I am continuing to build on a summary of Baldur Bjarnason's call to "make eBooks worth it". Last week, I looked at "new modes of reading". In this post, I'd like to consider what Bjarnason calls a "wealth of new tools for reading and writing that are impossible in print."
Yesterday and today, I'm listening to a range of presentations offered at Books in Browsers, the San Francisco event created by Peter Brantley and jointly planned by Brantley and Kat Meyer. A range of speakers have touched upon the kinds of tools that might extend what we currently do in print. The presenters include:
- Jason Merkoski (BookGenie451) "Books (and readers) in browsers"
- Baldur Bjarnason (Unbound), "Interactivity is what you do"
- Adam Hyde (Booksprints), "The death of the reader"
- Anna von Veh (Say Books), "Beyond the text: Writing undercover on the web"
- Mandy Brown (Editorially), "Writing and editing in the browser"
- Kate Pullinger (Bath Spa University), "Landing gear: A writer, a novel, a publisher, an API"
- Kathi Fletcher (Shuttleworth Foundation), "Textbooks in browsers: An editor for creating, adapting and sharing"
Bjarnason and von Veh touched upon an aspect of content creation and feedback that is increasingly supported in non-print environments: collaboration.

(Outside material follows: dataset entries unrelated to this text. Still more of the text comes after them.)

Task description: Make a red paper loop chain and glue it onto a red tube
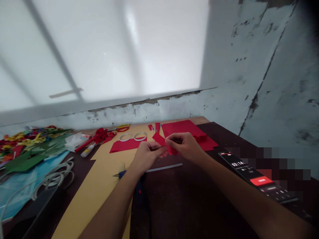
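The left hand [151, 152] and the right hand [183, 143] are close together, and with thumbs and fingers they pinch a red paper piece [159, 138] between them. This piece is above the dark table [189, 196], which stands against a white wall [254, 86] with peeling paint; pale light with shadow bands falls on the part beyond the grip. The visible flat part of the piece points away from the person and a little to the left, and its long axis slants the same way; its other end is hidden by the fingers. Just below the grip lies a narrow pale strip [166, 167]. To the left are two tape rings [136, 136] at a red sheet [124, 145], and farther are yellow-handled scissors [123, 128] and a red paper flower [101, 135]. Behind the right hand are larger red sheets [181, 128]. Nearer to the person, the left forearm crosses partly over a blue glue gun [140, 192], beside a long yellow sheet [82, 199]. A phone [249, 172] lies right of the grip, past the right forearm.
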`<state>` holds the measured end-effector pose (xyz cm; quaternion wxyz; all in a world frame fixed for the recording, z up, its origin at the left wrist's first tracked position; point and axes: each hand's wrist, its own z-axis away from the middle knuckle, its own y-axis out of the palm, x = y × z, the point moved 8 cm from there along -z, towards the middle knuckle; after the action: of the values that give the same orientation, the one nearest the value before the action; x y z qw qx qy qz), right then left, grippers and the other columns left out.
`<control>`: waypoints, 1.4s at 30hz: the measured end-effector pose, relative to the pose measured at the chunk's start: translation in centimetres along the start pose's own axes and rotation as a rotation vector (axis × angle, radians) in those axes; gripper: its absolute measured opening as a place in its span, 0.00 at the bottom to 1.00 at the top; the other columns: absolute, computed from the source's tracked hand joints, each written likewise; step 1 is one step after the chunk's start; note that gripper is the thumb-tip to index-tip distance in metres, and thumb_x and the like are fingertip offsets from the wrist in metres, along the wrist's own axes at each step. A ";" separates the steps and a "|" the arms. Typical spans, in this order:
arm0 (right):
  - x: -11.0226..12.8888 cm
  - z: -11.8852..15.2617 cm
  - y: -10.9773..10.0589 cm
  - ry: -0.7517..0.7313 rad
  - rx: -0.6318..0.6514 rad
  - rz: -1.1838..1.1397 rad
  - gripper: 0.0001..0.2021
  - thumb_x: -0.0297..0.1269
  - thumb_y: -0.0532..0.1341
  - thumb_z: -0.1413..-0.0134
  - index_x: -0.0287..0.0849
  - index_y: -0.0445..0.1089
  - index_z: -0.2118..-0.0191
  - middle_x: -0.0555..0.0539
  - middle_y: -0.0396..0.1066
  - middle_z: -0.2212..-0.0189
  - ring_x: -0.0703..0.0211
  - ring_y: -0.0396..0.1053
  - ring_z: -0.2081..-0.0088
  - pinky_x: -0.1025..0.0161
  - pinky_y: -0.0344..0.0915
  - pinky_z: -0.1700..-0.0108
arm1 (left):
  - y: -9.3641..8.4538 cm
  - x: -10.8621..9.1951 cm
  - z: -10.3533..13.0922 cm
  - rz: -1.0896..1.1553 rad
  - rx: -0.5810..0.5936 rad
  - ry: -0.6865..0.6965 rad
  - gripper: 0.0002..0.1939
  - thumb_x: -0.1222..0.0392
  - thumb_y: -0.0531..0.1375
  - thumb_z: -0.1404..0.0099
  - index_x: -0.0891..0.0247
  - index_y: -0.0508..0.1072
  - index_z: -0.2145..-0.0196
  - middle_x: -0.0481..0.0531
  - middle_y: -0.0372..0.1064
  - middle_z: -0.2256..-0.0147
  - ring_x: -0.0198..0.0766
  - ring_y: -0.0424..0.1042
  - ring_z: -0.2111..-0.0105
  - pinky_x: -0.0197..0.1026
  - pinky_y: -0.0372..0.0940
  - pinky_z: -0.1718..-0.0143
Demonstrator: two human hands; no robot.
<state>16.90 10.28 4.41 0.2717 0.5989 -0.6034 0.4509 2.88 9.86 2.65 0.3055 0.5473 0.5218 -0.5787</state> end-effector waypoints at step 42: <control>-3.4 0.3 -0.5 0.202 -0.271 -0.324 0.20 0.52 0.71 0.58 0.40 0.78 0.65 0.43 0.78 0.66 0.55 0.74 0.65 0.58 0.69 0.60 | 2.6 -0.6 1.0 -0.284 0.131 0.084 0.09 0.60 0.59 0.41 0.66 0.75 0.76 0.48 0.69 0.78 0.32 0.62 0.77 0.36 0.53 0.75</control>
<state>17.95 11.72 1.40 0.4772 0.5979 -0.5242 0.3740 5.12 8.11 2.37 0.1622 0.5104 0.5676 -0.6253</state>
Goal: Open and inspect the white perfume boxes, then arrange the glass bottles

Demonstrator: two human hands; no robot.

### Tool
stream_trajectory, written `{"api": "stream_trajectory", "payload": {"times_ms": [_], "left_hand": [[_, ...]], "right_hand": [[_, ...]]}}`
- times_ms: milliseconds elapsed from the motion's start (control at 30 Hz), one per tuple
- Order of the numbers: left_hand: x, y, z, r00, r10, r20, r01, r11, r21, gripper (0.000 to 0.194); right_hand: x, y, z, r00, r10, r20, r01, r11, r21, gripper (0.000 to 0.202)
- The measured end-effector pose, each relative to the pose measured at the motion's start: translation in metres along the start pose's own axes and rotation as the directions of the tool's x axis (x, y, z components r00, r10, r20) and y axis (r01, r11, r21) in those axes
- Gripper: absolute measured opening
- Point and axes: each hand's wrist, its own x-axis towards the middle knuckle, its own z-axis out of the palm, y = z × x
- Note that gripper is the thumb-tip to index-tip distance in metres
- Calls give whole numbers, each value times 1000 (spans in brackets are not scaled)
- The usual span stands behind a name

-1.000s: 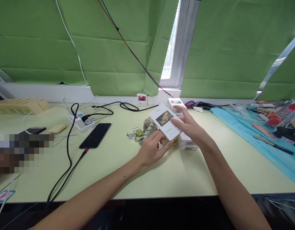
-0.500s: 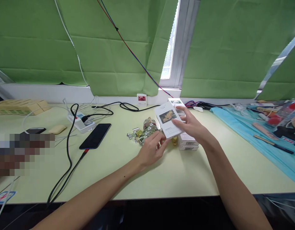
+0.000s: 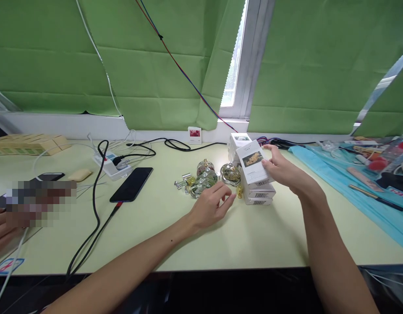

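Observation:
My right hand (image 3: pixel 278 168) grips a white box (image 3: pixel 253 162) with a picture of yellow flowers on its face, tilted over a stack of white boxes (image 3: pixel 258 194). Another white box (image 3: pixel 240 140) stands behind it. My left hand (image 3: pixel 213 203) rests near the table surface, fingers loosely curled and apart, with nothing visible in it. Just beyond it lie glass jars (image 3: pixel 204 176) with gold knobs, and another round glass jar (image 3: pixel 230 173) sits between them and the boxes. Small clear and yellow pieces (image 3: pixel 185 181) lie at the left of the jars.
A black phone (image 3: pixel 131 185) with a cable and a white power strip (image 3: pixel 113 165) are on the left. Another person's hand (image 3: pixel 1 229) is at the far left. Blue sheeting (image 3: pixel 361 198) with a pen and bottles covers the right side. A small card (image 3: pixel 194 135) leans at the back.
My right hand has moved right with the white box, over the stack. My left hand no longer touches the box. The round glass jar beside the stack has come into view.

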Motion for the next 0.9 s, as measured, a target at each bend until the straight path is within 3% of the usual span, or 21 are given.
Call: {"api": "stream_trajectory", "payload": {"times_ms": [233, 500, 633, 900], "left_hand": [[-1, 0, 0, 1000, -12, 20, 13, 999, -33, 18], [-1, 1, -1, 999, -23, 48, 24, 999, -27, 19], [-1, 1, 0, 996, -36, 76, 38, 999, -22, 21], [-2, 3, 1, 989, -36, 140, 39, 999, -18, 22]], "right_hand": [[0, 1, -5, 999, 37, 0, -37, 994, -101, 65], [0, -7, -3, 978, 208, 19, -191, 927, -323, 65], [1, -10, -1, 978, 210, -21, -197, 875, -443, 63], [8, -3, 2, 978, 183, -97, -207, 850, -483, 65]]}}
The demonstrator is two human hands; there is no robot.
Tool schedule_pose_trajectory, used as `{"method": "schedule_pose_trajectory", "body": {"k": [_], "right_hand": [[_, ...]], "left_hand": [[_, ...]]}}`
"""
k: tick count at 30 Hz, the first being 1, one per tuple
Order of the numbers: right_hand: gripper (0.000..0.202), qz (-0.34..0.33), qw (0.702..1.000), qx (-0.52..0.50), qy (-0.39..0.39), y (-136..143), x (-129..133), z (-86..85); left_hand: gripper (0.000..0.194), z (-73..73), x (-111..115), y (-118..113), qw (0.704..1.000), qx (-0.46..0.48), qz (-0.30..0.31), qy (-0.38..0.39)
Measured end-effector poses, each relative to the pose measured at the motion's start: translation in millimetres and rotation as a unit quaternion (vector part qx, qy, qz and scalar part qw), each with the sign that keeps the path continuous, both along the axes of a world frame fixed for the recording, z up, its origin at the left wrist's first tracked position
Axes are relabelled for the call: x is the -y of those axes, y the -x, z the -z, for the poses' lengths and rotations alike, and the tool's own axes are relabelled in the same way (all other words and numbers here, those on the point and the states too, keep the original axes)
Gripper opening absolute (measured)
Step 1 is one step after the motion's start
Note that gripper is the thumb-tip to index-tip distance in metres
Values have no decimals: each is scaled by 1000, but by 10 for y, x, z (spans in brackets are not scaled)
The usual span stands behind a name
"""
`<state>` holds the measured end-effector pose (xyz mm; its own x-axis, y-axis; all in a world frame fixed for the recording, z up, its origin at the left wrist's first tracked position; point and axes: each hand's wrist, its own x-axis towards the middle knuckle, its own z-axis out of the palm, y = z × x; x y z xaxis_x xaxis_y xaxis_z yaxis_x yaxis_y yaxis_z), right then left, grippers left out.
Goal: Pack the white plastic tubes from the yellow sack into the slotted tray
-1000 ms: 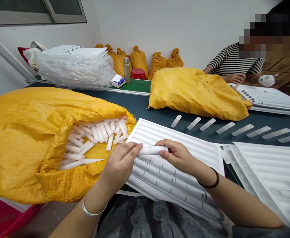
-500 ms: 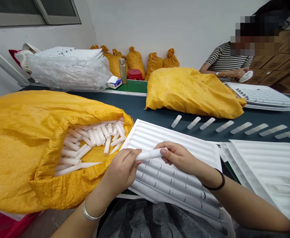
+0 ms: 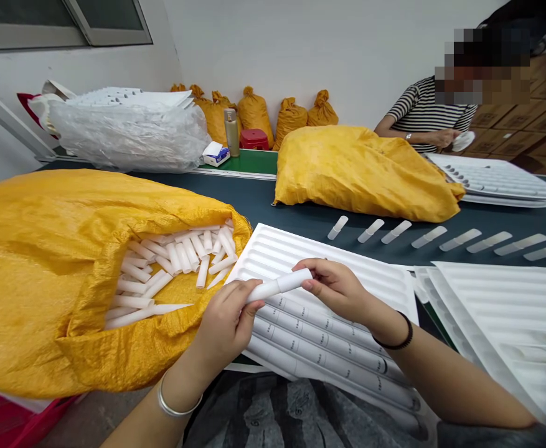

Their talks, coupled with ones given by Peter Armstrong (Leanpub) and James Bridle (Booktwo), led me to ask what we need to do as an industry to grow and support a collaborative infrastructure.
In a larger-group setting, that can be a hard question to ask and answer. It does seem clear that the tools are on their way, if they are not here already. But collaboration will also require new skills and processes, as well as different philosophical and legal environments.
Developing those skills, processes and environments is an investment, one that might be made if we can divine a payoff. My filter of the moment is simple: can collaborative approaches help grow the size of the pie for reading? If so, I think we'll find a way to make those approaches a reality.